Estos datos enardecen a Duhalde, quien ayer barruntaba ante los pocos íntimos con los que se permite una mínima sinceridad: «¿Quiénes son los cómplices del delito? ¿Lo son también los intendentes que él tiene alrededor? ¿West, Amieiro, Scarabino, Magnanini?». La enumeración fue tan precisa que demostró que el argumento estuvo bastante tiempo en las meditaciones presidenciales. Mueve piezas Duhalde mientras se queja. Un grupo de técnicos de la Jefatura de Gabinete comenzó a estudiar desde ayer, aunque más no sea de manera intimidatoria, las condiciones por las cuales podría ser intervenida la provincia de Buenos Aires. El mandatario sabe a quién encargar el trabajo: Alfredo Atanasof -junto con Juan José Alvarez-es uno de los candidatos a suceder a Solá, sobre todo si fuera cierto el desdén que manifiestan los Duhalde por la gobernación. El jefe de Gabinete tiene una red de simpatizantes en los sindicatos municipales, que él condujo. También en La Plata Duhalde mueve su mano, alentando el acoso de Osvaldo Mércuri sobre Solá: a medida que el gobernador se aleja de Olivos, el jefe de los diputados de la Legislatura se va mostrando más opositor al Ejecutivo provincial.

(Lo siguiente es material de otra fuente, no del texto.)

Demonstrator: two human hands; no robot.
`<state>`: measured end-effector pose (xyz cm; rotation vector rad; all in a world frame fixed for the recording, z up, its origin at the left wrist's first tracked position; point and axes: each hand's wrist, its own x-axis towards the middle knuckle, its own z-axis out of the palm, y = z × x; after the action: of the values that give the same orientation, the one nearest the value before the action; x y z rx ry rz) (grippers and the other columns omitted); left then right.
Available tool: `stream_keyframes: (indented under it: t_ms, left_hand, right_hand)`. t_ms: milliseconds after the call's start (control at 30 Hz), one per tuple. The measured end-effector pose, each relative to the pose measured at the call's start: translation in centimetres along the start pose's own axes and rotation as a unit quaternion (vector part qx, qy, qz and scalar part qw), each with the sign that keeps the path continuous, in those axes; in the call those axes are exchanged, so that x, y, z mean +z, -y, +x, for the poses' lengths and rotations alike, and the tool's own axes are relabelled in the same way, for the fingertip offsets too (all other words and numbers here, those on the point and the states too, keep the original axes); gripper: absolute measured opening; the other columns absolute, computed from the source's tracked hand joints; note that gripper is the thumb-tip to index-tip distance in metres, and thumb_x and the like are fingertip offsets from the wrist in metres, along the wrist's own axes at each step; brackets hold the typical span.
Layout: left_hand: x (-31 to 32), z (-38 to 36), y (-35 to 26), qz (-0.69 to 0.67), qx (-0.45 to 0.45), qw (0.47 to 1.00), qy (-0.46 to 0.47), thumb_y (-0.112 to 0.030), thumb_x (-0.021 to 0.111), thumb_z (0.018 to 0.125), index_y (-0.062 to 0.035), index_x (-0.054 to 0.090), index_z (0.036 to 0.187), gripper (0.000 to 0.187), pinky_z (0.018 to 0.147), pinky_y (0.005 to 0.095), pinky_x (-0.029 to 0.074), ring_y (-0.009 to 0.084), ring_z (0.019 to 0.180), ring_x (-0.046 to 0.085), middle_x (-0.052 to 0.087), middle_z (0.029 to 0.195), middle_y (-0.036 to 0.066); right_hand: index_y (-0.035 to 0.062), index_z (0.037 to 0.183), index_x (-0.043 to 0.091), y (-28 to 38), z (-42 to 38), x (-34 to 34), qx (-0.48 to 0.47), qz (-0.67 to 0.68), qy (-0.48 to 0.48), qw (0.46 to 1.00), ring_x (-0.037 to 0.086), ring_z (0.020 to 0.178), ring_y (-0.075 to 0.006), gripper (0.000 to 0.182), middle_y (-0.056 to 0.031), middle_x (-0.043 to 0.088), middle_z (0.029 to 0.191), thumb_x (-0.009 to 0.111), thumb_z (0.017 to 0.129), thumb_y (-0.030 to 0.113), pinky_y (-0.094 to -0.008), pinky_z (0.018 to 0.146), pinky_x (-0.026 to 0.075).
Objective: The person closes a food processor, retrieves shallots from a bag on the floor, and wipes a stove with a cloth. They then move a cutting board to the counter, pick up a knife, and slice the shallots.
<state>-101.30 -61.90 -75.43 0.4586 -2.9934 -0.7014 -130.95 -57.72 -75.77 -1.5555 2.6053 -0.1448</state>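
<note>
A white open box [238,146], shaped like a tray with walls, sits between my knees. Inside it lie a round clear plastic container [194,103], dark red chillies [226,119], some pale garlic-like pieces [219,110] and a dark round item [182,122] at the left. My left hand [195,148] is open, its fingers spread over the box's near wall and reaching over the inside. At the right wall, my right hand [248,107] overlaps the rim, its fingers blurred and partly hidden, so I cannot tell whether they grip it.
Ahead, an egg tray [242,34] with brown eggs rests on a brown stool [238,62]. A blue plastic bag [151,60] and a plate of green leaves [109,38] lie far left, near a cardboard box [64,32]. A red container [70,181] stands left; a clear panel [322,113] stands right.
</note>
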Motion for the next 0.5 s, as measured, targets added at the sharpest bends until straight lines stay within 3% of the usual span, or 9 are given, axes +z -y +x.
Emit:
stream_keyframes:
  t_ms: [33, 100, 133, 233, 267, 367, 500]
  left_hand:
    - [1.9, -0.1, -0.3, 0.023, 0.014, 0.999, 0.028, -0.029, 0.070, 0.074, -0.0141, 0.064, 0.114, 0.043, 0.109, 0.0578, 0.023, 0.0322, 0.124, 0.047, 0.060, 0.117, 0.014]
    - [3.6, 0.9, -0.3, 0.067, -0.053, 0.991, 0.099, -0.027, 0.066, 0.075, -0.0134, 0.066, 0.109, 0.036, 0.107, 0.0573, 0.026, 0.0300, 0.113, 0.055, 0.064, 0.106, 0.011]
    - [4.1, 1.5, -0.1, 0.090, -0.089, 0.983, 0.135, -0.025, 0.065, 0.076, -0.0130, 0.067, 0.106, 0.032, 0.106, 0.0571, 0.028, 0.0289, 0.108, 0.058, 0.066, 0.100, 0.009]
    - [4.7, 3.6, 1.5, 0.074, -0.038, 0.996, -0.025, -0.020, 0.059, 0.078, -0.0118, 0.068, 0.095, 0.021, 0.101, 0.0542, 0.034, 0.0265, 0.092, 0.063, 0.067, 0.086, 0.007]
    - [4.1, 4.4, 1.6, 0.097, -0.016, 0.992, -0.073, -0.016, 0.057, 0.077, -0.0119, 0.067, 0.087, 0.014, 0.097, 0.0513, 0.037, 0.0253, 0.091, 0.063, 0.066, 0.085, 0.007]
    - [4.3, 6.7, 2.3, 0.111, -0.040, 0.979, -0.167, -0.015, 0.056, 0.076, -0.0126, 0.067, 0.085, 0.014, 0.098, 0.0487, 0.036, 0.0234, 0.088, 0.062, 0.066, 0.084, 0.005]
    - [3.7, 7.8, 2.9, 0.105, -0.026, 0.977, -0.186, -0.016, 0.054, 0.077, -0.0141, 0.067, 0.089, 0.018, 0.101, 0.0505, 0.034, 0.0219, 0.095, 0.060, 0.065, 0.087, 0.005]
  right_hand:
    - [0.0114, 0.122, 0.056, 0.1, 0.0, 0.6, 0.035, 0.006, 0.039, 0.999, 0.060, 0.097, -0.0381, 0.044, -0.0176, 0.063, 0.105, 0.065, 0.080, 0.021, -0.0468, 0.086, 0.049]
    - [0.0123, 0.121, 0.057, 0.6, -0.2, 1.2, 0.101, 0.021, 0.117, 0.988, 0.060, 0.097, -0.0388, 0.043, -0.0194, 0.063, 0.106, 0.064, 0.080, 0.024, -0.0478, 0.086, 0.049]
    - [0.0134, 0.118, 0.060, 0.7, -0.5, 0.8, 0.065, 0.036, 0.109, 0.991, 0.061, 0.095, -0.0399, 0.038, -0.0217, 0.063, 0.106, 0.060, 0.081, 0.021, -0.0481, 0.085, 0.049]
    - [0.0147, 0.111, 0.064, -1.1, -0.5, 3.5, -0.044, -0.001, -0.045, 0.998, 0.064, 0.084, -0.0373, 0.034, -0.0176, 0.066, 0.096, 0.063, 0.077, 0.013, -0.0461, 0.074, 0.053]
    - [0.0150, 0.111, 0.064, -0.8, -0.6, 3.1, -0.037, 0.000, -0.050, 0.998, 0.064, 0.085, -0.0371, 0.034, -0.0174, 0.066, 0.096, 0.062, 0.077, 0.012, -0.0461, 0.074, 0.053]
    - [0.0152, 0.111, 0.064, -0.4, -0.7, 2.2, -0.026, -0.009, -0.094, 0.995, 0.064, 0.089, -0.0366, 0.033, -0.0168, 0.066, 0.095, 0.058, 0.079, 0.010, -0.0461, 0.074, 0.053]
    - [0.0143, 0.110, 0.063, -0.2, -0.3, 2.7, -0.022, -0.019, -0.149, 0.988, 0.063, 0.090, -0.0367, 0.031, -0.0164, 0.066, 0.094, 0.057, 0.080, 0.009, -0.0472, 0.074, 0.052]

La competencia está lanzada y en Olivos, anoche, Duhalde exponía otro razonamiento: «Cometió una gran torpeza Felipe. Hablando como habla y permitiendo que se digan las cosas que dicen a su lado (por las afirmaciones de Sain), se ha puesto en contra a todo el partido en la provincia. ¿Querrá ser candidato por afuera?». En esa casa se escucharon inquietudes similares, preguntas retóricas como las de Duhalde, no hace tanto tiempo. La escena es distinta, como sucede siempre en la historia, pero no tanto: Fernando de la Rúa comenzó también con esas ironías a advertir que Carlos Chacho Alvarez dejaba de ser un aliado para convertirse en adversario. En las dos escenas, eso sí, está «Juampi» Cafiero, siempre partícipe de discordias. Es cierto que el conflicto ahora es más grave: si había o no coimas en el Senado, como denunció Alvarez, podía provocar espanto moral en la población; que haya o no una interna sanguinaria en las calles del conurbano produce pánico, más si la Policía Bonaerense -como advirtió Sain-delinque para llenar los bolsillos del duhaldismo. De esa frase el Presidente no podrá salir jamás. impu-i ertas.

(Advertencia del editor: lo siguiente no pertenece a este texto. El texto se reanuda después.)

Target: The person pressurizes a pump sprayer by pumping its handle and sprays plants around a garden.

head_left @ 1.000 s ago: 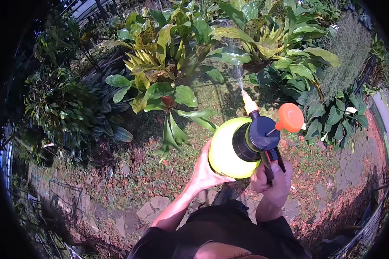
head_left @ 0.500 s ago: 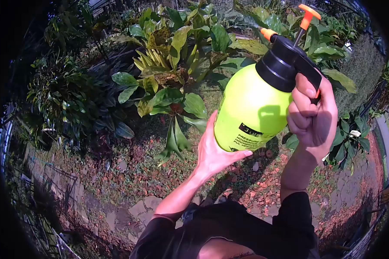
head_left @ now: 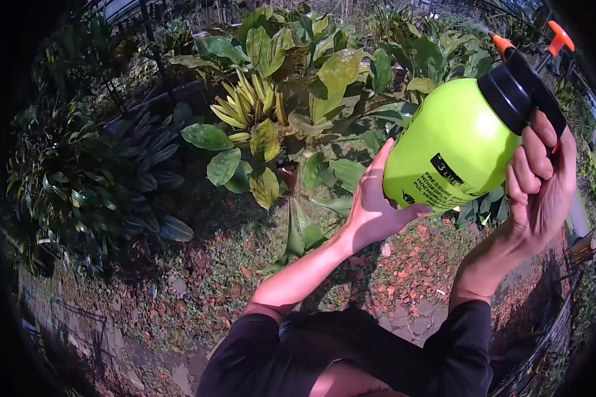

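Note:
A lime-yellow pressure sprayer (head_left: 450, 142) with a black top is held up in front of me, tilted to the right. My left hand (head_left: 377, 208) cups its base, thumb along the lower edge and fingers up the left side. Around the black handle (head_left: 546, 106), the fingers of my right hand (head_left: 540, 175) are curled. The orange nozzle (head_left: 502, 44) points up and left toward the leaves, with a faint mist at its tip. An orange pump knob (head_left: 561, 38) sticks up behind it.
Broad-leaved plants (head_left: 265, 59) fill the bed ahead. A dense dark shrub (head_left: 73, 178) grows at the left. Reddish gravel (head_left: 410, 258) and stone paving lie below my arms. A cut wood piece (head_left: 581, 248) shows at the right edge.
The sprayer and both hands have shifted to the right in view, and the sprayer leans further right. The plants appear slightly displaced as the view turned.

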Available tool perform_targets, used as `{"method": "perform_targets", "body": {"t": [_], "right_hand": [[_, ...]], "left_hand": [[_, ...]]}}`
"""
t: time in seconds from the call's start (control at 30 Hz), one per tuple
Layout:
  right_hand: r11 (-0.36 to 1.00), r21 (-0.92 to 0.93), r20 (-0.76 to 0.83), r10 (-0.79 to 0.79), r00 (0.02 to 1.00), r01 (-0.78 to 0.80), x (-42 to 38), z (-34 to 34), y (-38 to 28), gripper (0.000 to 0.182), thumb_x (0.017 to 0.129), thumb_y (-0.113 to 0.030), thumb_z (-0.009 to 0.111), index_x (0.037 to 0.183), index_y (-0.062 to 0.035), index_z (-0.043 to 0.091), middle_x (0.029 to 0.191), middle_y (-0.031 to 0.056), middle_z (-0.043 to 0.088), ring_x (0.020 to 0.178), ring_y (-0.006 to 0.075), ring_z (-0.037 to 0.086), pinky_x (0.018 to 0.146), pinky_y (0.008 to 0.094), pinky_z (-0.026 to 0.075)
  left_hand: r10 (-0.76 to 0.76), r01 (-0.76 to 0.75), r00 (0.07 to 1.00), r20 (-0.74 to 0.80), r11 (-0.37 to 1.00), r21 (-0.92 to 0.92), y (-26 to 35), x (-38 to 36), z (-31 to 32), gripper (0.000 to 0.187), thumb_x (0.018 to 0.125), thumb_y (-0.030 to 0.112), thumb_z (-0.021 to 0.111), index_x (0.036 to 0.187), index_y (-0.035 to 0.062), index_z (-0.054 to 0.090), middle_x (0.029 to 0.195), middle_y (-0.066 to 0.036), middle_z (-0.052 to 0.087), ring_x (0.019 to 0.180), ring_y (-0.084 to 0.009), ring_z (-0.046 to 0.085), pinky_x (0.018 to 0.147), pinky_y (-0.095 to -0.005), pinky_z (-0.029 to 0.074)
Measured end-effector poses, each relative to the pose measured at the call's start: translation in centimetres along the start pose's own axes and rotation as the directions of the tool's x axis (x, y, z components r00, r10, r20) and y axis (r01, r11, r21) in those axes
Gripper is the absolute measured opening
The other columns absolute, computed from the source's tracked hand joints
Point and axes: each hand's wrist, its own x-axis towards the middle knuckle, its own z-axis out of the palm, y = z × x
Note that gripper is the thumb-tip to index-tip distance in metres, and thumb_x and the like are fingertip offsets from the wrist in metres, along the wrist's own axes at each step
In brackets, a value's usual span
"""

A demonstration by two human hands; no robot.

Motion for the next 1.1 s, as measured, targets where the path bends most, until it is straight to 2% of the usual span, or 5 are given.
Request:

Varios intendentes bonaerenses con los que Duhalde conversó ayer percibieron esa animadversión hacia Solá, sólo que cifrada en términos políticos: «El que no esté con la candidatura de (José Manuel) De la Sota y con mi conducción debe considerarse mi enemigo».

De las irreverencias de Sain (ningún parentesco con Jorge Zaím, famoso como Jorge Asís) a la raya marcada por Duhalde en el piso del PJ hay solamente un paso. Porque lo que acaba de salir a luz es un fenómeno que transitaba la política de manera subterránea: la separación de Solá del liderazgo de Duhalde. Es sabido que el gobernador, arrepentido de haber recibido al cordobés De la Sota en La Plata -sobre todo de compartir esa mañana una incómoda conferencia de prensa-, se ha declarado prescindente en la pelea por la candidatura presidencial del peronismo. Es este proceso el que inquieta al Presidente, sobre todo porque no se trata de algo aislado.

• Drenaje

Hace semanas que en el duhaldismo se verifica un drenaje que la débil candidatura de De la Sota no consigue obturar. Aldo Rico visitó el despacho de Duhalde 15 días atrás. Un colaborador del Presidente advirtió a un curioso: «'El ñato' está ahí adentro y 'Negro' le está haciendo juntar los tacos». Era falso: Rico salió de allí y se sumó al carro de Adolfo Rodríguez Saá. Ayer, en San Justo, el intendente de Magdalena, Luis Collabianchi, se entregaba al menemismo delante de Alberto Pierri. Se sumó a Blas Altieri (Pinamar), Sergio Bivort (Pilar), Luis Patti (Escobar) y Enrique «Patón» Pérez (Balcarce), quien recibirá al riojano el viernes próximo. Sólo faltaría que Alberto Ballestrini se declarara prescindente en la contienda para que Solá se convierta en el más llamativo representante de un nuevo ejército «enemigo», por usar la palabra de Duhalde.